• **WORK ORDER**
The answer is to be the lines below that lie between the line holding "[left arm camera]" and the line holding "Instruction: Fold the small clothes", inclusive, transcribed exactly and free of pictures.

• **DATA TO EXAMINE**
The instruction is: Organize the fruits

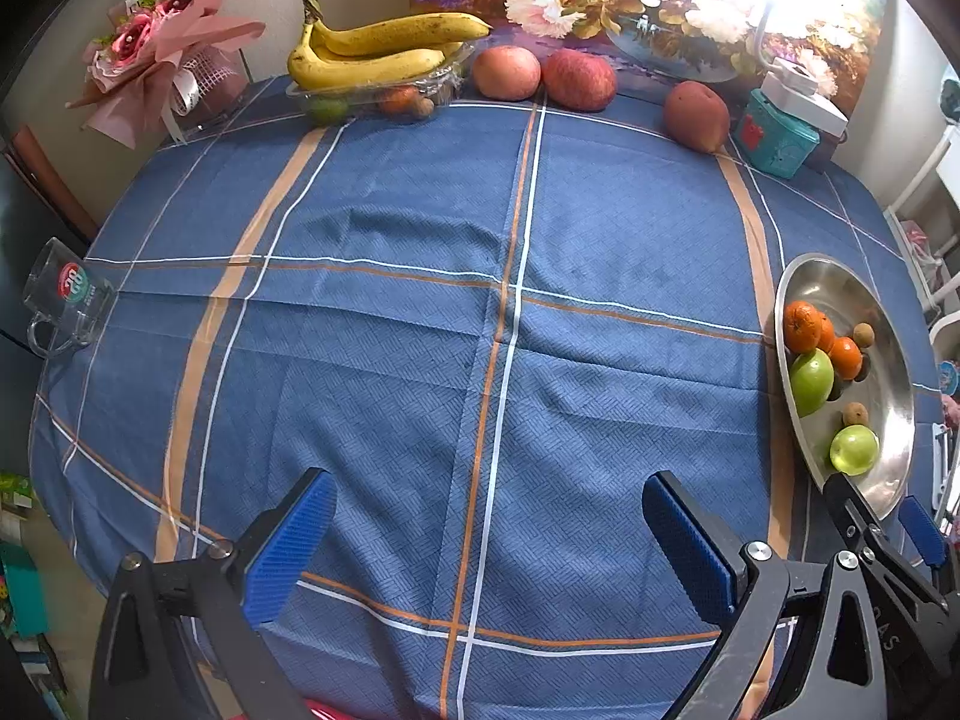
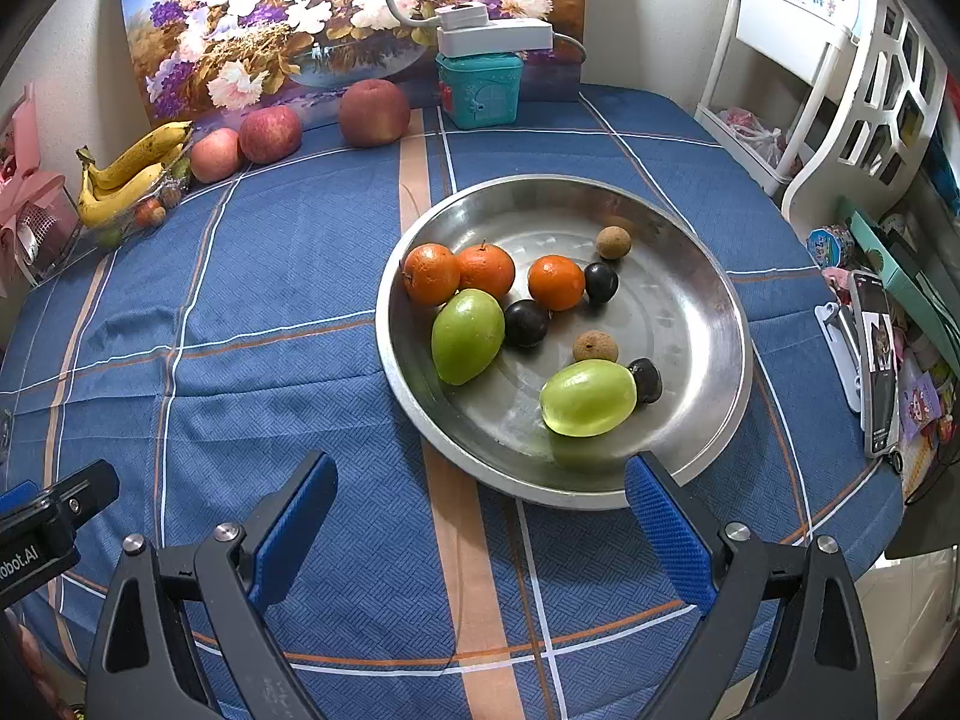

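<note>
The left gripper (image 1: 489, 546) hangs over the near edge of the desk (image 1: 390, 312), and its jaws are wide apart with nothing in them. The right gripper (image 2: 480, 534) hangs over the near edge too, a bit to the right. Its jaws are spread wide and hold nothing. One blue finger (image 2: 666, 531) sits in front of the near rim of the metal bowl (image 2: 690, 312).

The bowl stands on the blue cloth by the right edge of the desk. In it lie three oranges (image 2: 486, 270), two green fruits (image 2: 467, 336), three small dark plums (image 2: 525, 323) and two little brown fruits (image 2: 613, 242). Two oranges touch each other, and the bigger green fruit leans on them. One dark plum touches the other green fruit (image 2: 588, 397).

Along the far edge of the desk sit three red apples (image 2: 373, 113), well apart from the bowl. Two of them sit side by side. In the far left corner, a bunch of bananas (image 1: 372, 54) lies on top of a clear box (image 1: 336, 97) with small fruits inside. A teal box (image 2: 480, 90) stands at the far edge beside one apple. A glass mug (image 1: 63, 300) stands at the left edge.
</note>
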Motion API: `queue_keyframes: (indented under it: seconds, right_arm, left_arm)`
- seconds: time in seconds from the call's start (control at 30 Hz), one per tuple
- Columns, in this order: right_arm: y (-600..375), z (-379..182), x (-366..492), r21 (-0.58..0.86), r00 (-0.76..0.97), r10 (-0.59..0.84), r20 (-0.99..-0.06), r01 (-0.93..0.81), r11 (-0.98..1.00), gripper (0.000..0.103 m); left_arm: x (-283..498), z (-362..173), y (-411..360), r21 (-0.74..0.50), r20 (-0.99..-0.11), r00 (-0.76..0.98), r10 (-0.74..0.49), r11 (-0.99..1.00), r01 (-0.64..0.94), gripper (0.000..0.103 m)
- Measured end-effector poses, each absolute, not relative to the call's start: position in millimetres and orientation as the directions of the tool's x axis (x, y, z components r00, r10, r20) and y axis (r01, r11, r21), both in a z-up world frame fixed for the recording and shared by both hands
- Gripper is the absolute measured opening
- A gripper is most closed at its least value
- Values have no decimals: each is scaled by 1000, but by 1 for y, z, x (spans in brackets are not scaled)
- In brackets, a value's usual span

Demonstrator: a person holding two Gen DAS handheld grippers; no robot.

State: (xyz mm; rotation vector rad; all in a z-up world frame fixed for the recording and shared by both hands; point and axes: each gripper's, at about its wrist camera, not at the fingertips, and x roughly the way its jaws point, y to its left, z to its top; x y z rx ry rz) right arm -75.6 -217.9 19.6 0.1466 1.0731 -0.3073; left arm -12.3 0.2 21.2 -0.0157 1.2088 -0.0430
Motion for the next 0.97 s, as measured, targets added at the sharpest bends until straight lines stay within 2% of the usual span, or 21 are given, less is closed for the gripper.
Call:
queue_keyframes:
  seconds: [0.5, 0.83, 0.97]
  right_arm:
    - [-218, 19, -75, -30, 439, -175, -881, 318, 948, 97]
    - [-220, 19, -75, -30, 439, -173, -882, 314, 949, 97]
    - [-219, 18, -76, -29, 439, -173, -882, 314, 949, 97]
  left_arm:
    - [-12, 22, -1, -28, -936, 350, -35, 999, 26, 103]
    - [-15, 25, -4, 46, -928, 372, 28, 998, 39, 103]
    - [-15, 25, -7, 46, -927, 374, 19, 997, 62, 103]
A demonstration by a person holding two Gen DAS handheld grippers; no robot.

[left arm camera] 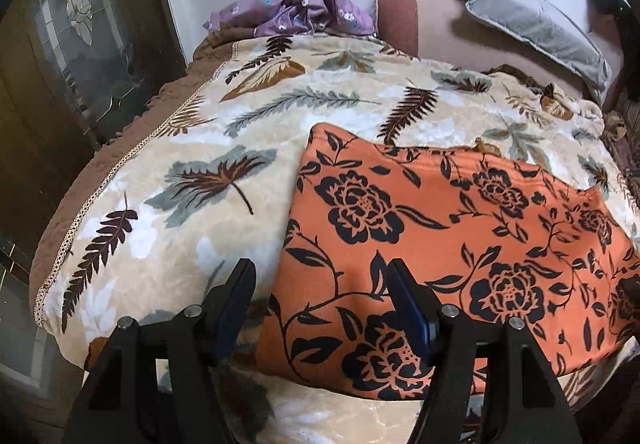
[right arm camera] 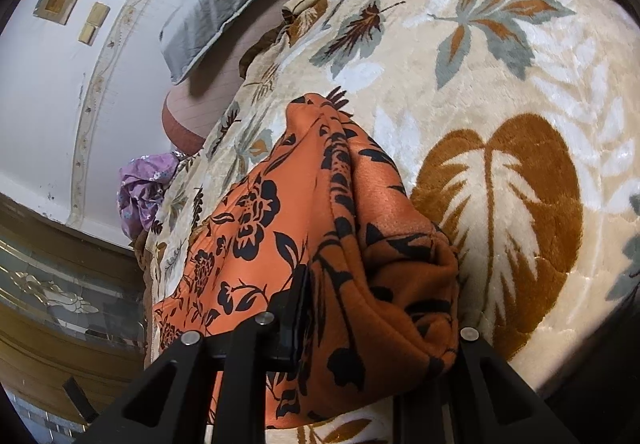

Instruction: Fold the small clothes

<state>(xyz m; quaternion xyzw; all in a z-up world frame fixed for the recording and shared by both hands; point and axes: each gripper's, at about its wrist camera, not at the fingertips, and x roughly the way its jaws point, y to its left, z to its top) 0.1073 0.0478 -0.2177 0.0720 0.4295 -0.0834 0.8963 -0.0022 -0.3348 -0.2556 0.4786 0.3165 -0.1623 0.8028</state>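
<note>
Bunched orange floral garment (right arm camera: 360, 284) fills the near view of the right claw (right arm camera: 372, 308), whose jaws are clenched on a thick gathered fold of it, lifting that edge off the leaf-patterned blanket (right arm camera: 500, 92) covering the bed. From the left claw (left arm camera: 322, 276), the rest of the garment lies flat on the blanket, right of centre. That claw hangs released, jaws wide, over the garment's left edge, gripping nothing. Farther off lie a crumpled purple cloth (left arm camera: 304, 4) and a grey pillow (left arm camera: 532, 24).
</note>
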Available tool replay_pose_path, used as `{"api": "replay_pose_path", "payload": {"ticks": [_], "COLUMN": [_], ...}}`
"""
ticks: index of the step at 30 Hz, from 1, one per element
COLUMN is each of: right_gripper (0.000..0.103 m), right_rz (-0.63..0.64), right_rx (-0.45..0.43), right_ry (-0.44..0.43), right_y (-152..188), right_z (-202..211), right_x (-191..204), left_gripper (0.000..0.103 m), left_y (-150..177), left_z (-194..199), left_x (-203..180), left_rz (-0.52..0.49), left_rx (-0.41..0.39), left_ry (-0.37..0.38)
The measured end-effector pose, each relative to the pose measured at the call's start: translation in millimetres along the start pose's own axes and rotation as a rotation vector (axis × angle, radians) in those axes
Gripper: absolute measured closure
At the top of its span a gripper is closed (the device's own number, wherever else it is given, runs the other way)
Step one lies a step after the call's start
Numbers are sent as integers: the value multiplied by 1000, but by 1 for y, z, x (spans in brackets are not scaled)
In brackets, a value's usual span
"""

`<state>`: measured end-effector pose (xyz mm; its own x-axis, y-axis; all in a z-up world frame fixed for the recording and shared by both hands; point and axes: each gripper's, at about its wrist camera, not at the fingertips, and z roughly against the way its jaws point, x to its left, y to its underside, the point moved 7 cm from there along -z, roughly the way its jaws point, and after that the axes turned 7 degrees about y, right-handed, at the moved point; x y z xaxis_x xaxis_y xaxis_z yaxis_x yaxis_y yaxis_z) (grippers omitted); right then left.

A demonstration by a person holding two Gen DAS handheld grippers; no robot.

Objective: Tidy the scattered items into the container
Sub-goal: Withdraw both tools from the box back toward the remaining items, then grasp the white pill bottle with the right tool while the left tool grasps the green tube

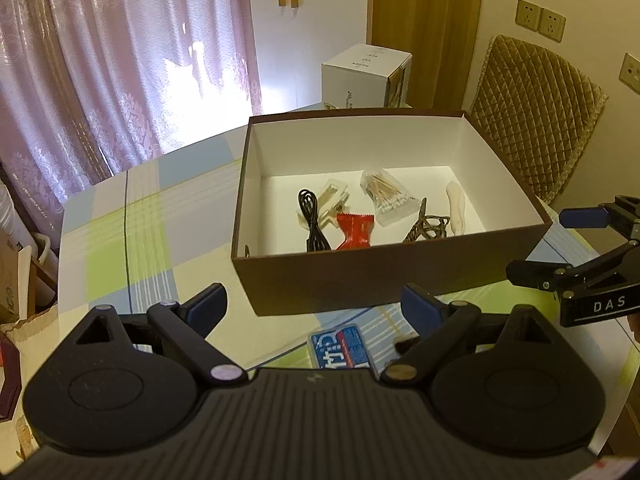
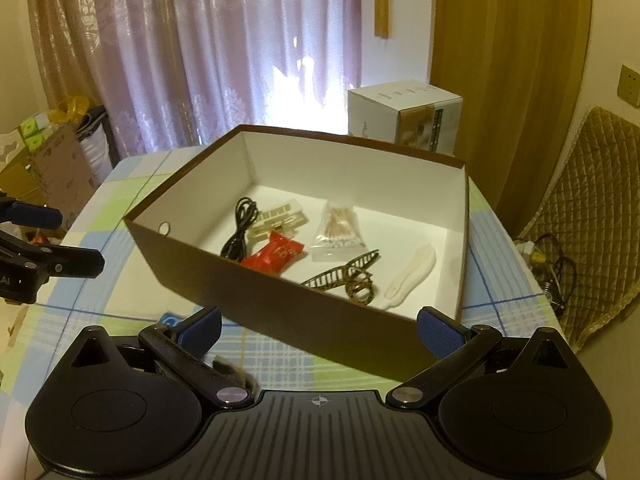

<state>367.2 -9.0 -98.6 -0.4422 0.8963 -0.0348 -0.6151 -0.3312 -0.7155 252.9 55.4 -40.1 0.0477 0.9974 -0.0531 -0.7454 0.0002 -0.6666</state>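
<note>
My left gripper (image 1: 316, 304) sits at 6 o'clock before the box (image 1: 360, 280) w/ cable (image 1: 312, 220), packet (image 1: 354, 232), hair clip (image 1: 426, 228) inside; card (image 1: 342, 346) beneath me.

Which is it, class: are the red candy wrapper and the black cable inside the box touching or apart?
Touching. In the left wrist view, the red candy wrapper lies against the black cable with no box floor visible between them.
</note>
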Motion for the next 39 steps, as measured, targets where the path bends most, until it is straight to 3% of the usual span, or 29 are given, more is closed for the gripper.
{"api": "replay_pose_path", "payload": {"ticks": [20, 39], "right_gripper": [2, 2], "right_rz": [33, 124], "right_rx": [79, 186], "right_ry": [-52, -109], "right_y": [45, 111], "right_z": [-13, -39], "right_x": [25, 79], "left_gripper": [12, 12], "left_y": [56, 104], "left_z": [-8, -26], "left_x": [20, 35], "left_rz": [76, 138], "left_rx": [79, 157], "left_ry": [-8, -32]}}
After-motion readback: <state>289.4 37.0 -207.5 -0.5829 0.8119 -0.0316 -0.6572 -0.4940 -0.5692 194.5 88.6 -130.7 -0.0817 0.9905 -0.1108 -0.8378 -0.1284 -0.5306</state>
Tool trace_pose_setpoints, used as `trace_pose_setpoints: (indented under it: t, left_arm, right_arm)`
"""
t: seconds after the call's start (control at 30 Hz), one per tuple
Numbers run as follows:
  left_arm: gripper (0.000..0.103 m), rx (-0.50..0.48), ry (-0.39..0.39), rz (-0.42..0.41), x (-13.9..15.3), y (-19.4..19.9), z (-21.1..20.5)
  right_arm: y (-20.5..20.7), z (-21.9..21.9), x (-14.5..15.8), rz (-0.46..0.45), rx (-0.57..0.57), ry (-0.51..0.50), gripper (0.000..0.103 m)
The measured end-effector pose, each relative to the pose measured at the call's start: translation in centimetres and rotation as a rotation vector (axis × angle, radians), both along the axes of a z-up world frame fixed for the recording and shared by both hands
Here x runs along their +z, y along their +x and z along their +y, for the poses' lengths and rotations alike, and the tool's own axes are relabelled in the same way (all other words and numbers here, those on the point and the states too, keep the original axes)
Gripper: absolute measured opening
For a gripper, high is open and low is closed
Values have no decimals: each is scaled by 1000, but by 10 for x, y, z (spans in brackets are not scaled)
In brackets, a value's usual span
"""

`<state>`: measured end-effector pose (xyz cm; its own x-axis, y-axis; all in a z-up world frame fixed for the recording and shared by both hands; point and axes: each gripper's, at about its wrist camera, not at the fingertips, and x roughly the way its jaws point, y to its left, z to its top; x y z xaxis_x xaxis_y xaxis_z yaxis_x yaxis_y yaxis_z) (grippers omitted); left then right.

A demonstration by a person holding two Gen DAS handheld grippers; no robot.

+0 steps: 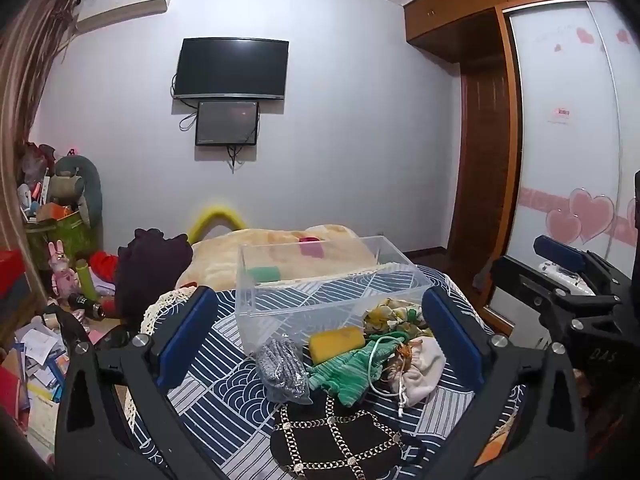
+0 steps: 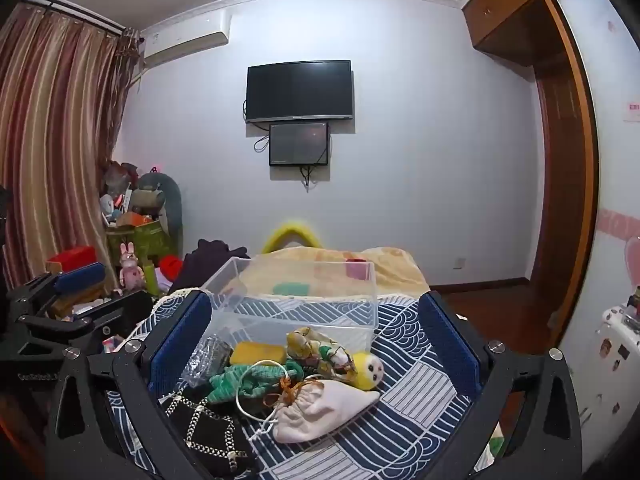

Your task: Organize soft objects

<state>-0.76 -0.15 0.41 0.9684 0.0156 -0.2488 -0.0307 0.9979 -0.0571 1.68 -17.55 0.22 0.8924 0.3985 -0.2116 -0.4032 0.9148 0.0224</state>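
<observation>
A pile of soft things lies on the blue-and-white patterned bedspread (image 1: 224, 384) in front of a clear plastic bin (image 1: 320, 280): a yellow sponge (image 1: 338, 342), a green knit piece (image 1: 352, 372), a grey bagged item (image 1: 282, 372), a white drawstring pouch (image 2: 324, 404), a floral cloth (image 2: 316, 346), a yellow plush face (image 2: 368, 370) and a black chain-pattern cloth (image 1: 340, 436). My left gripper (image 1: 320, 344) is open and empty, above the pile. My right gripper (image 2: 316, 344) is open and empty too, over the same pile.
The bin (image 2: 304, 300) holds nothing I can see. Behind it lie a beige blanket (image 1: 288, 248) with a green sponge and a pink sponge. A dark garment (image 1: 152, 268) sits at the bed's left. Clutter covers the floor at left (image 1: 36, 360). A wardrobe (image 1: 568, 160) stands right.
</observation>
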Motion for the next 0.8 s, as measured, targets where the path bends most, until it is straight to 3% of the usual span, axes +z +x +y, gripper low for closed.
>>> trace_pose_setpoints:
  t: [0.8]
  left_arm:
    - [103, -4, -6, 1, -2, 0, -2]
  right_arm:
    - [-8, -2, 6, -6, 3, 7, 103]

• **ANSWER BOX**
[left arm camera] 
[right arm camera] 

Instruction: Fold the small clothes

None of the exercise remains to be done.